Afinal, é possível que um ser ativo seja determinado pela potencialidade, e
não pela efetividade - isto é, que possa ser ativo, e não que constantemente o seja.
Mas como seria plausível esse ser que conhece e percebe sem nada perceber e
nada pensar, sem sobre nada operar? Ora, basta que se detenha ao que ocorreria a
um espírito que nunca teve nenhuma experiência sensível: não podendo ter
nenhuma idéia sobre coisas, por estas não poderia ser agradado ou desagradado e,
portanto, não poderia ter e tampouco poderia perceber paixões; não teria, assim,
nenhuma matéria prima sobre a qual a imaginação e memória poderiam trabalhar, e
com estas inertes, não poderia perceber qualquer operação da mente.

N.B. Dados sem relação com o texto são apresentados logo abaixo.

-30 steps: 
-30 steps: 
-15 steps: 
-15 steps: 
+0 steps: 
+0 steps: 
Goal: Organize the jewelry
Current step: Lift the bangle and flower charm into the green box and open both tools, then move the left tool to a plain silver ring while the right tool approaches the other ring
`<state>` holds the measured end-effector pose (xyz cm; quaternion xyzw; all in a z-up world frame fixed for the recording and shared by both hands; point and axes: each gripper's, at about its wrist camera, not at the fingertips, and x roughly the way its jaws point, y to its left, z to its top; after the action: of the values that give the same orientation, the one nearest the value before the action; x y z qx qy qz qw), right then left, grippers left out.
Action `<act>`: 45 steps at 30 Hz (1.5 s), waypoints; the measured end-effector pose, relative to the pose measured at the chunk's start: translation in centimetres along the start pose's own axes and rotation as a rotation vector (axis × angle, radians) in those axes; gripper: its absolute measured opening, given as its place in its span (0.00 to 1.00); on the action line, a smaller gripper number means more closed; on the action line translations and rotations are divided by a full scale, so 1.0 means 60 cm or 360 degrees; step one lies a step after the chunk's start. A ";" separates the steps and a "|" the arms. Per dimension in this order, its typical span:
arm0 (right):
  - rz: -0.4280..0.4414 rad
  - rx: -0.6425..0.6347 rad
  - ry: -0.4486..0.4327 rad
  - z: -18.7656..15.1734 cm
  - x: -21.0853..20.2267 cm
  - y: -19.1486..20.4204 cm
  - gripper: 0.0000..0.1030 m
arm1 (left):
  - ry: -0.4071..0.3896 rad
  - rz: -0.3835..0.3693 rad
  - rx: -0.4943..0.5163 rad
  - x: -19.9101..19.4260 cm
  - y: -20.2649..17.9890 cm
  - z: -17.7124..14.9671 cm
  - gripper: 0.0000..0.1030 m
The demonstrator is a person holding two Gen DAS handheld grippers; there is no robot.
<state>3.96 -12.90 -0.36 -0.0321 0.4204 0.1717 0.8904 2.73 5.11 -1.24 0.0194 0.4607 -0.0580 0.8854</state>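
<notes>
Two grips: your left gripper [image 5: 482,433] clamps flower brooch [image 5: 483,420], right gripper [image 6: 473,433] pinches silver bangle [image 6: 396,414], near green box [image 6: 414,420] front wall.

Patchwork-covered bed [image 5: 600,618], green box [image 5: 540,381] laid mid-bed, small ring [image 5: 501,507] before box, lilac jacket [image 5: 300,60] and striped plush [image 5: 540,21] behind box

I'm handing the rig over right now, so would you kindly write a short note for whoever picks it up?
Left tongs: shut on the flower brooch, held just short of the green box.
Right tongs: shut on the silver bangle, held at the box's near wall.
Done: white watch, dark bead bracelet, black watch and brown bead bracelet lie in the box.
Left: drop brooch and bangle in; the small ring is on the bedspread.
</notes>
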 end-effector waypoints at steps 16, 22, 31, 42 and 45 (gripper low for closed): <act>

Nada
conheceria; mas poderia algo conhecer, caso sua condição fosse outra ou caso sua
sensibilidade fosse milagrosamente restituída. Todavia, não fosse espírito, então o
que seria? De um lado, as suas propriedades conferiram-lhe substância; de outro,
irredutível à ideia, existiria sem ser percebido ou sem perceber. E como uma
existência independente que não é mente nem ideia encaixaria-se na arquitetura
desenhada nos primeiros parágrafos da obra, sobretudo quando o imaterialismo
berkeleyano já está postulado?
Se, de fato, nossa leitura está à contrapelo do que Berkeley tacitamente
assume pelos tempos verbais utilizados - a saber, que a mente é aquilo que pensa e
percebe, aquilo que age efetivamente, e não aquilo que pode pensar e pode
perceber, aquilo que pode potencialmente agir -, é porque acreditamos que tal
interpretação confere mais coerência e consistência a uma leitura inicial da obra.